Copy exactly, and only, the lines between the start of the entries below and the line containing "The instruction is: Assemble", both inclusive. Omit pictures.

Entries taken from a collection

BEGIN

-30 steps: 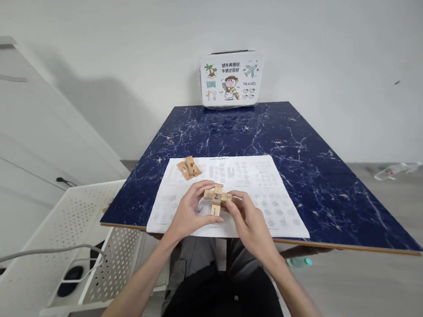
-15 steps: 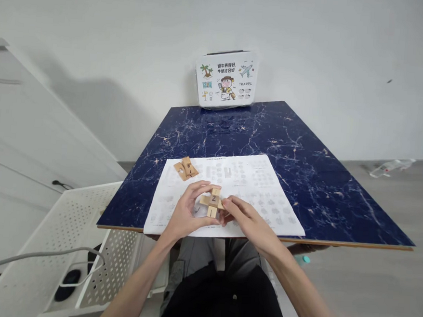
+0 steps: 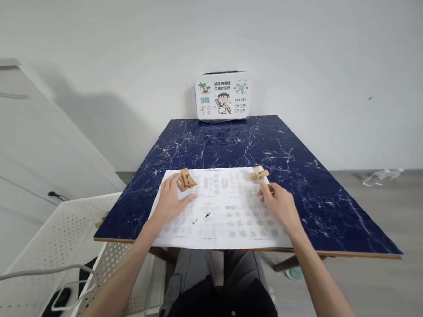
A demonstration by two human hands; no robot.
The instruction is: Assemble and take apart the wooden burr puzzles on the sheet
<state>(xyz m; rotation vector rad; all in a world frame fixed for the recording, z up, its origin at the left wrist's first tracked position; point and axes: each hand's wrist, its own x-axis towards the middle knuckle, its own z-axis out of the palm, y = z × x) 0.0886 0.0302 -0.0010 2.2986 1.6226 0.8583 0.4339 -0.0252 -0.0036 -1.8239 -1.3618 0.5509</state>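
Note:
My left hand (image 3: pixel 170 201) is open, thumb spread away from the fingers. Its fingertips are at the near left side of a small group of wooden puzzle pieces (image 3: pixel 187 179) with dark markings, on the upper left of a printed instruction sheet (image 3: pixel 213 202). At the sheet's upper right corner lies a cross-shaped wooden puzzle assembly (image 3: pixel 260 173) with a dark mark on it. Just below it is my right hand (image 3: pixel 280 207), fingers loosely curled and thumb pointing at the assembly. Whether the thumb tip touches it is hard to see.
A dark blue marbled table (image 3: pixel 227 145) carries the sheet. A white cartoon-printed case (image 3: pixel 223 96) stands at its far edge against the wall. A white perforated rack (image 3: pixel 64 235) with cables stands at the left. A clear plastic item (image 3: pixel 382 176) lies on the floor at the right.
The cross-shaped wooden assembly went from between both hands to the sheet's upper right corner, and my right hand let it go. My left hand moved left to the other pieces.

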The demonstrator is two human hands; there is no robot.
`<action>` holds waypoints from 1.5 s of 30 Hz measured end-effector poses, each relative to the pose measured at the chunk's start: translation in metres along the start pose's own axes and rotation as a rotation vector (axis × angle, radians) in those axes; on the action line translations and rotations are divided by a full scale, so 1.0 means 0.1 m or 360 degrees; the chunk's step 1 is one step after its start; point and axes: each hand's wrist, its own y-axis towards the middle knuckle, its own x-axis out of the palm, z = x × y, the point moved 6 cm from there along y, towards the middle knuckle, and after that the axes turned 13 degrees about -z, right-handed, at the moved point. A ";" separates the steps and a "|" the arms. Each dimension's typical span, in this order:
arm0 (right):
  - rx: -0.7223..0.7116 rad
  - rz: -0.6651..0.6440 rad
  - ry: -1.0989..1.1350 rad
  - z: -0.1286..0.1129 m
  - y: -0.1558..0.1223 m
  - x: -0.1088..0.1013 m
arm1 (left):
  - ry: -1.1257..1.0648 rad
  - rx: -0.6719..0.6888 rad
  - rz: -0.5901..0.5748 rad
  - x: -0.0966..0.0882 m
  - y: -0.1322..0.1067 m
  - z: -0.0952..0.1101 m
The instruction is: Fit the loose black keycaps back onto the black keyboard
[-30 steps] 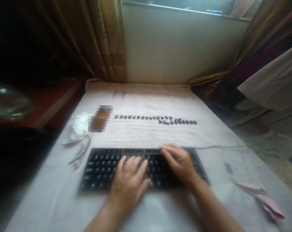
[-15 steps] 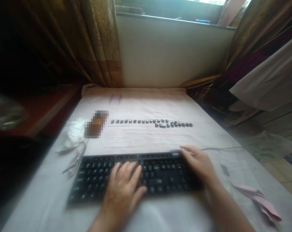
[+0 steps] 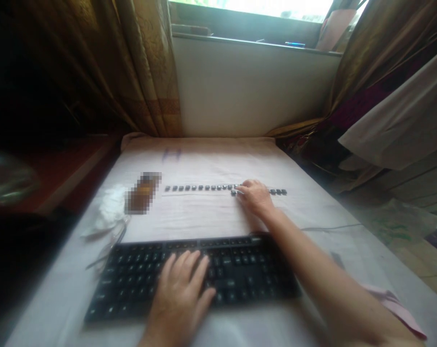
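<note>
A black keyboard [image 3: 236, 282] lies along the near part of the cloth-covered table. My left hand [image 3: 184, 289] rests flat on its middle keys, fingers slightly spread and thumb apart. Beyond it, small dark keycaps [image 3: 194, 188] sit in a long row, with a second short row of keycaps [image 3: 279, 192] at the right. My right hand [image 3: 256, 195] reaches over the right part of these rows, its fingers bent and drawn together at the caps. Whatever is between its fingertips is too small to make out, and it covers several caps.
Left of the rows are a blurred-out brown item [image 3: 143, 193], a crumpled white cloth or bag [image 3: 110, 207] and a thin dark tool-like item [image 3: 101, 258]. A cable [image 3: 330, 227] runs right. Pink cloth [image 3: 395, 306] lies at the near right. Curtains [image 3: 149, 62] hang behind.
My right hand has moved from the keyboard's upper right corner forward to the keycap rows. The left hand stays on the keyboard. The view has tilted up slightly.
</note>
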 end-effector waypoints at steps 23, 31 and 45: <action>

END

— ANSWER BOX —
-30 steps: 
-15 steps: 
+0 steps: 
A demonstration by two human hands; no robot.
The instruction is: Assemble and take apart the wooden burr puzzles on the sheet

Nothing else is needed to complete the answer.